=== Section Start ===

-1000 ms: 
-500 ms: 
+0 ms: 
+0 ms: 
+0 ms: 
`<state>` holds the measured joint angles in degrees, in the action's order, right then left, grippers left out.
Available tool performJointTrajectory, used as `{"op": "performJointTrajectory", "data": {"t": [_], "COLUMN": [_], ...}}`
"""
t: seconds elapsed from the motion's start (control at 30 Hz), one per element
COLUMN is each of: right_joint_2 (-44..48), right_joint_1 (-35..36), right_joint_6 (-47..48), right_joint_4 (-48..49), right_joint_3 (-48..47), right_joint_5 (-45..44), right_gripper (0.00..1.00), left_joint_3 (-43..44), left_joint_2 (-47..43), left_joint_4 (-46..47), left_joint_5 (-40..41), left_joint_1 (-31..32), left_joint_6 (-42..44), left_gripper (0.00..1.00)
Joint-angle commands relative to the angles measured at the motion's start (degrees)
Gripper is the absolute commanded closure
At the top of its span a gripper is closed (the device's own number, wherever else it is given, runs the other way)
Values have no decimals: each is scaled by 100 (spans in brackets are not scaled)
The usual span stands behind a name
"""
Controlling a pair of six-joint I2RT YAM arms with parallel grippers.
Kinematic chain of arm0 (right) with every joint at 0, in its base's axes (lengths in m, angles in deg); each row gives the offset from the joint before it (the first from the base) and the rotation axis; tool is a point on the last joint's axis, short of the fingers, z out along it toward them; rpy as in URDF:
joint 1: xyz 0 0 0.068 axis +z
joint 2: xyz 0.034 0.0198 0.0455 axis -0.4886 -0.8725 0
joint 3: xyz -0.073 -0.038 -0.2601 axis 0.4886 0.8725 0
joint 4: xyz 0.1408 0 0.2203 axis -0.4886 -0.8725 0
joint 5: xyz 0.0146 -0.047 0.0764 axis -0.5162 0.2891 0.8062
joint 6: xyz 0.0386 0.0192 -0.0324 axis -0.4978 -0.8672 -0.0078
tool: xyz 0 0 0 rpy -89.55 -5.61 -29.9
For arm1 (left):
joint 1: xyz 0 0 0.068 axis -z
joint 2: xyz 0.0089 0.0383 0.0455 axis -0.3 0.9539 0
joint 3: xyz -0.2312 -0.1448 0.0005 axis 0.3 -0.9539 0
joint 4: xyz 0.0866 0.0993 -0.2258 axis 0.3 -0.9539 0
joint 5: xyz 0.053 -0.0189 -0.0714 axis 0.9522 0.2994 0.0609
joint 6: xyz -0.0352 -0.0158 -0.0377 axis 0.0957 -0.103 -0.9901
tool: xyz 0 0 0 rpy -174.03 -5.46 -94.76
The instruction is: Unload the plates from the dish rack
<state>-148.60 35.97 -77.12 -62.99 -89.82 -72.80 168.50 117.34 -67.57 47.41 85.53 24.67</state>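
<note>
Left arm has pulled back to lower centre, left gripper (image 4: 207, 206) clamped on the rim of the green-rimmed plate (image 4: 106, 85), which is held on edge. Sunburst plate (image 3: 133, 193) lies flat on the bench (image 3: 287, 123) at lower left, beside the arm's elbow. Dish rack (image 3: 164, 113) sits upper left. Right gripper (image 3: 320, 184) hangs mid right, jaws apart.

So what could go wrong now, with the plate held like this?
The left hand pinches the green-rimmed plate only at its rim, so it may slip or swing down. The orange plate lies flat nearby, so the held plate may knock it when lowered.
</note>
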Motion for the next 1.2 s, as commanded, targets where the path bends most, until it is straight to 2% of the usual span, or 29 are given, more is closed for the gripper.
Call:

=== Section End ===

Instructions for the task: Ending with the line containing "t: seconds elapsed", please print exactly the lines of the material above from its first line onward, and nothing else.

Answer section:
-1000 ms: 
-500 ms: 
+0 ms: 
+0 ms: 
+0 ms: 
`<state>` holds the measured joint angles in degrees, in the action's order, right then left, grippers left out.
Available tool performJointTrajectory, used as `{"op": "performJointTrajectory", "data": {"t": [_], "COLUMN": [_], ...}}`
"""
t: seconds elapsed from the motion's start (control at 30 Hz), one per element

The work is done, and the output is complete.